AUDIO

by Russell Powell
Archbishop Peter Jensen's Christmas Message 2011 on the centrality of Jesus to human history
A man who gets things done?
Michael Jensen
March 30th, 2009

Do you find that when someone asks you to talk about yourself you immediately offer your occupation? At least, you do if you are proud of what you do. That we feel pride - or shame - at this point is quite telling. It is our achievements that make us; our lack of achievement leaves us wondering who we really are. Ever been to a school reunion? Well, if you are slightly ashamed of your occupation you probably didn't go, would be my guess. because it reflects on who you are.

The modern world has made human actions the basic compositional unit of the human self. We moderns understand ourselves primarily as acting subjects - as people who do things. In a previous era, family relations or roles may have been the way in people understood themselves and each other.

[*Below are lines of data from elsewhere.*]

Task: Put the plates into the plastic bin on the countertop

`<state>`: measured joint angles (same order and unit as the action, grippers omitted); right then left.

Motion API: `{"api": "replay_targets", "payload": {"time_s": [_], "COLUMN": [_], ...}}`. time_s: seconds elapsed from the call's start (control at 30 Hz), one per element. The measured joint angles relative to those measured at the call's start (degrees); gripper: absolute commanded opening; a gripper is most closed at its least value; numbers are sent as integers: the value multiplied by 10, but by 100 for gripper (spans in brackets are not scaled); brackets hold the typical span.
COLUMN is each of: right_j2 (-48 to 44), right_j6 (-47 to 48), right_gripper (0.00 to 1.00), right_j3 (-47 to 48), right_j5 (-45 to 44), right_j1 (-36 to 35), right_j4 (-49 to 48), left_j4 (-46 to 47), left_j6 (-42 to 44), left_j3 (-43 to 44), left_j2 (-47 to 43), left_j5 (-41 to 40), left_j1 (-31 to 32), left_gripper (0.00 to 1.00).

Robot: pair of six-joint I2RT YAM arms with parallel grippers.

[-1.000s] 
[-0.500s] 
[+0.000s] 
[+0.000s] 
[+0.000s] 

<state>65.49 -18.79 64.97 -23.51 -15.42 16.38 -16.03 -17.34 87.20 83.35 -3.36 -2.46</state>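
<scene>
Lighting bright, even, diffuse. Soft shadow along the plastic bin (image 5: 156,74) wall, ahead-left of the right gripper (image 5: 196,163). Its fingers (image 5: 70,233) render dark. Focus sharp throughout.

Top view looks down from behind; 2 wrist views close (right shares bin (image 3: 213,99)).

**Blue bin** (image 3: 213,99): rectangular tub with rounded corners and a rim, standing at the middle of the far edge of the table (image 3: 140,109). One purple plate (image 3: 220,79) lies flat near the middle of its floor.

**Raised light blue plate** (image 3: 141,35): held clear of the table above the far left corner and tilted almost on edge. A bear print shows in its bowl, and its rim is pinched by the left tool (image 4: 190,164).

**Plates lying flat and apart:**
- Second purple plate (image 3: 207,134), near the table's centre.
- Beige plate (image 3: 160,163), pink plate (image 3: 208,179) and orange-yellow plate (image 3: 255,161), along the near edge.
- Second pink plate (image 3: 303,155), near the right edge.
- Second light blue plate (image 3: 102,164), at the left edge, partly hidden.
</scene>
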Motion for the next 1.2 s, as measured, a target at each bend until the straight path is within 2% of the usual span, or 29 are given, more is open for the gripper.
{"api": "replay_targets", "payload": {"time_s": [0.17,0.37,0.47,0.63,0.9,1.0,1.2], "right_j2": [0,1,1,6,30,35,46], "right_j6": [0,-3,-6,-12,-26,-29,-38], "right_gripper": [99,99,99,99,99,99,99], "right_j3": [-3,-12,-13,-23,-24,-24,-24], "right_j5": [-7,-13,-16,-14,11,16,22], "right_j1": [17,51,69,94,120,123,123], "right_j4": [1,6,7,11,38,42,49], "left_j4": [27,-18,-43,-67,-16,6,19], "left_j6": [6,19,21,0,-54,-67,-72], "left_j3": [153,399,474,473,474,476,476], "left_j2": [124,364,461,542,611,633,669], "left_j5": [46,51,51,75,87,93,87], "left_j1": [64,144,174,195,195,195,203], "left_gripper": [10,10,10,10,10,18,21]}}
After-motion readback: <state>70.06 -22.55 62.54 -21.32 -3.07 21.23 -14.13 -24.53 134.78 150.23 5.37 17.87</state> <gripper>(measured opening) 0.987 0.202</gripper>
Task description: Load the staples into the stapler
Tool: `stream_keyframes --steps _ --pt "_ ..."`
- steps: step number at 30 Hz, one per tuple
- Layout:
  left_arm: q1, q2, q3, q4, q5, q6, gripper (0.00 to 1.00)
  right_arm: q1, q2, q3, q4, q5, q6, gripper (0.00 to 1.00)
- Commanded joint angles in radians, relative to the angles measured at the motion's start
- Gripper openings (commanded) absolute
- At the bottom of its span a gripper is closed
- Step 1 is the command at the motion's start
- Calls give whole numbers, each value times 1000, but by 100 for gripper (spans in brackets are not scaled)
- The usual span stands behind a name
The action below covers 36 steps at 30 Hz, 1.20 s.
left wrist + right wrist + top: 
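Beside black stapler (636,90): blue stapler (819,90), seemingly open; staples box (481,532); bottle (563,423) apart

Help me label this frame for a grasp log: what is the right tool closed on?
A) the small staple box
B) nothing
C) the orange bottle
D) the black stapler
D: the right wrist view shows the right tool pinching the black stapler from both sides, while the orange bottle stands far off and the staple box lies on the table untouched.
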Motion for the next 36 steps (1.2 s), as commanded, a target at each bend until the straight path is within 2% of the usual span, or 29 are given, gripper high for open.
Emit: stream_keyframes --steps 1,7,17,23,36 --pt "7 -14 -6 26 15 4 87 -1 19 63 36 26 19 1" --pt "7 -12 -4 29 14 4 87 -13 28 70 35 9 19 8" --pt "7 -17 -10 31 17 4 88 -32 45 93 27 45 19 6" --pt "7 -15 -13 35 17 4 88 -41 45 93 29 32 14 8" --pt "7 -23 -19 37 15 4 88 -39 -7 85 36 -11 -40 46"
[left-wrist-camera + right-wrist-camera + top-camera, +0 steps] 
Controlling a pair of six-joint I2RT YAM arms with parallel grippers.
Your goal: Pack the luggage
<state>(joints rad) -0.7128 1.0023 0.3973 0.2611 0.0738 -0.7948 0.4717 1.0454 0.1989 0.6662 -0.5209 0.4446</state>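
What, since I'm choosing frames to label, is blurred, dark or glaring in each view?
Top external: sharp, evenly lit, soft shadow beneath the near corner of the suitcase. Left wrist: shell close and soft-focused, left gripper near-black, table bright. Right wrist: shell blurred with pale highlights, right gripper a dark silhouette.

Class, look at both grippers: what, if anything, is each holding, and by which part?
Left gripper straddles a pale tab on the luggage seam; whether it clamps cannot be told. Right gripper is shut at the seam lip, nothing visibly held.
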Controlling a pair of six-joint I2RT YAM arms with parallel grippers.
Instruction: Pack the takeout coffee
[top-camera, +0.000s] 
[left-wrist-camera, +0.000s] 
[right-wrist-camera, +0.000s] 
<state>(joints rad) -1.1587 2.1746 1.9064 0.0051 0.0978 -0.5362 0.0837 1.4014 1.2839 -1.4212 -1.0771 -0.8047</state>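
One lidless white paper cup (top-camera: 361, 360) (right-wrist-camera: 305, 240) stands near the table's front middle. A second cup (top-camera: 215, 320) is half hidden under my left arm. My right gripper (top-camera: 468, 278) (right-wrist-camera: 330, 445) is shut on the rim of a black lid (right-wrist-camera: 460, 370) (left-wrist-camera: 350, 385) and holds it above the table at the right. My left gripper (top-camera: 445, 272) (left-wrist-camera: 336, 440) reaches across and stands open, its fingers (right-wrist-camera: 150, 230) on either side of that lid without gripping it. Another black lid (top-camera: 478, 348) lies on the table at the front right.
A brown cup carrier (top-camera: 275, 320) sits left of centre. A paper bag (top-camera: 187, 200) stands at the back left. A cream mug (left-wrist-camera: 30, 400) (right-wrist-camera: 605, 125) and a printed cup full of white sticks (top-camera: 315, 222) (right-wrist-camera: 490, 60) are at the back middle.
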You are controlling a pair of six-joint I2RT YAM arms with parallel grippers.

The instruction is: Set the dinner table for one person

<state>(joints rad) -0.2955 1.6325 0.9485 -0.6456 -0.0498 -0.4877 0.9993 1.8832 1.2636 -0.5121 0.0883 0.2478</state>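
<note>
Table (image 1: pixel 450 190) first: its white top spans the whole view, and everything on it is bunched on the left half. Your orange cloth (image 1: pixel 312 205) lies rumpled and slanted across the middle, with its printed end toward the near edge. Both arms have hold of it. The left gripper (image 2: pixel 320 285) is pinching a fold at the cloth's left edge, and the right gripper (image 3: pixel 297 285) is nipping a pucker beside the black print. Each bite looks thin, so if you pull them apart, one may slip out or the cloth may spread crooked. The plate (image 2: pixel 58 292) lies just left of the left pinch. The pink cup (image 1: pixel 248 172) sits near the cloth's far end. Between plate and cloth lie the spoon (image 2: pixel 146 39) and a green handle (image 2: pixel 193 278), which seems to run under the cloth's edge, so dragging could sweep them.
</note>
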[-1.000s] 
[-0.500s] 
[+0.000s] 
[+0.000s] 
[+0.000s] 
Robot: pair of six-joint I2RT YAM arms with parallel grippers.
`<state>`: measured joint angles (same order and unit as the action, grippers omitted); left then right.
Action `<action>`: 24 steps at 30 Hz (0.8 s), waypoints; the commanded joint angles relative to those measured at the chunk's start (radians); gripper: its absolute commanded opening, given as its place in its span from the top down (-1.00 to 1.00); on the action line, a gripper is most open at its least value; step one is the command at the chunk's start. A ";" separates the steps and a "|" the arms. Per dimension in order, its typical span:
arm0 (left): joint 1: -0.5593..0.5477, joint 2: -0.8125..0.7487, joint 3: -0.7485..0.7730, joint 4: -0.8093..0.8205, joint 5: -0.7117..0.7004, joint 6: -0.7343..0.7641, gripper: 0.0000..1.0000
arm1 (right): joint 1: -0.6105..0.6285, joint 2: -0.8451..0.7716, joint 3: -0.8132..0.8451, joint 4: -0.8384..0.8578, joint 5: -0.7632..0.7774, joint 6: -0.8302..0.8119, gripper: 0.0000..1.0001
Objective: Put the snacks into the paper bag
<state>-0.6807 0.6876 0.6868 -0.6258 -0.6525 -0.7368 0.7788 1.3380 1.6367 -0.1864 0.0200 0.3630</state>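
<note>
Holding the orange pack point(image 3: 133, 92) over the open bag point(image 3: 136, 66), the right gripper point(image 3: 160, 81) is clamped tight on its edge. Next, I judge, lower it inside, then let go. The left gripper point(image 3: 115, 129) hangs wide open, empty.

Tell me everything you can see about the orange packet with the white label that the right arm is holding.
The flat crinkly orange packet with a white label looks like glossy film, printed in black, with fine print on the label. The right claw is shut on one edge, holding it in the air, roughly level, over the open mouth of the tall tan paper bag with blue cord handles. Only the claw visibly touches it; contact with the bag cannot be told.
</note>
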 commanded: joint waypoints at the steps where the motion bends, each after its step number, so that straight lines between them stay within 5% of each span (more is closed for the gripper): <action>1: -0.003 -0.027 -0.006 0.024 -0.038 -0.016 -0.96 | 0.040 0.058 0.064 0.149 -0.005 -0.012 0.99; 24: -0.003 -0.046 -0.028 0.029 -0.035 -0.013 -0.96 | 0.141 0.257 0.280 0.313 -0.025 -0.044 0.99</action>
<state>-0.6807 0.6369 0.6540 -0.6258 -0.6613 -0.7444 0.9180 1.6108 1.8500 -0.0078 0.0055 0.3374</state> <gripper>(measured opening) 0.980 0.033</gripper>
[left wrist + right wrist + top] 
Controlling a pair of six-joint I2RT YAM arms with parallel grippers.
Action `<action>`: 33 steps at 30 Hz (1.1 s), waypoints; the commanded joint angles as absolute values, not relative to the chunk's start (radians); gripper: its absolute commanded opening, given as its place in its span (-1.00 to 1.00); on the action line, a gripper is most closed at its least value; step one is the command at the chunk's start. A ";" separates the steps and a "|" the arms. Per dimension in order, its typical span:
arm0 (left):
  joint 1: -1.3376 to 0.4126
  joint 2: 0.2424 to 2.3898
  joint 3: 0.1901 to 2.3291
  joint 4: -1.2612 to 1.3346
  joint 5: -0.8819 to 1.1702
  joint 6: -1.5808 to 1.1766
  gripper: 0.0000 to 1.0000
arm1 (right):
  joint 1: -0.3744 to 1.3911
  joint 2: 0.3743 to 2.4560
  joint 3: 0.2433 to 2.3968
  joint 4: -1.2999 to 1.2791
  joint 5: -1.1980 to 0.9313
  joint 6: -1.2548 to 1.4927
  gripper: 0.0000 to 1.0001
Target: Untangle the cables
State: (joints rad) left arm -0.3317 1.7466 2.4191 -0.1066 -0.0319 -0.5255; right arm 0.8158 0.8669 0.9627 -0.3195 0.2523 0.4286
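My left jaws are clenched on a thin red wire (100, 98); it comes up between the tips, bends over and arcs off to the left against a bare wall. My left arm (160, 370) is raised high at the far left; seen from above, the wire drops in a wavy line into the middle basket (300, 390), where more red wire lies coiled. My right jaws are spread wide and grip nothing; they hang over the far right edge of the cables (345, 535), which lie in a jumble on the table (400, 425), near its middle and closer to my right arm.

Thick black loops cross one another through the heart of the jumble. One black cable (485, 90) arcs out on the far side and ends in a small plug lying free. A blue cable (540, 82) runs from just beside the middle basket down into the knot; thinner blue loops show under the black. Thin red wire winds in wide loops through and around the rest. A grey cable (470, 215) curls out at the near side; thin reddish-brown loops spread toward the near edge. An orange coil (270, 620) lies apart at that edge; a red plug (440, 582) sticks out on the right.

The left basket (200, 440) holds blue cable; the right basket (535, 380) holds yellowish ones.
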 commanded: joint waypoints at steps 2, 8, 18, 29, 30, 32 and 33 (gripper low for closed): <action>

The damaging consequences of this idolization of the acting self are numerous: from an instrumentality in human relationships (they are only good insofar as they provide me with what I need in order to bolster my C.V.), to a removal of the dignity of those who cannot act, or who are limited in their ability to act (the disabled and the elderly in particular). If it is by action that we establish ourselves as true men and women, then what are we to think of those whose ability to act is limited? Can a person who cannot act be truly good, if they cannot express their virtues in action?

In the church we are not immune from this sort of thinking by a long shot. Of course, we are urged in the Bible to express godly virtues in holy actions. And we certainly feel the urgency of mission in a world that appears deaf to the gospel. How could we not be frenetically busy with every kind of activity in the service of God? But who we are is not a composite of these virtues-in-action.

This where Martin Luther reminds us so well of what Paul taught us: that human beings are not constituted by their acts at all. The gospel of the crucified Christ actually overthrows that path to self-realization! Just as thinking that we are justified by our works is a terrible proud mistake, so is thinking we are most truly expressing and finding ourselves in our human achievements.

Justification by faith explains that it is God who judges, declares and determines; it is he who calls human beings to themselves. It is he who even gives them to themselves. There cannot be self-made people, not really. The extremity of the cross - that the Son of God would need to suffer so - shows us just what proud failures we are in the business of making ourselves.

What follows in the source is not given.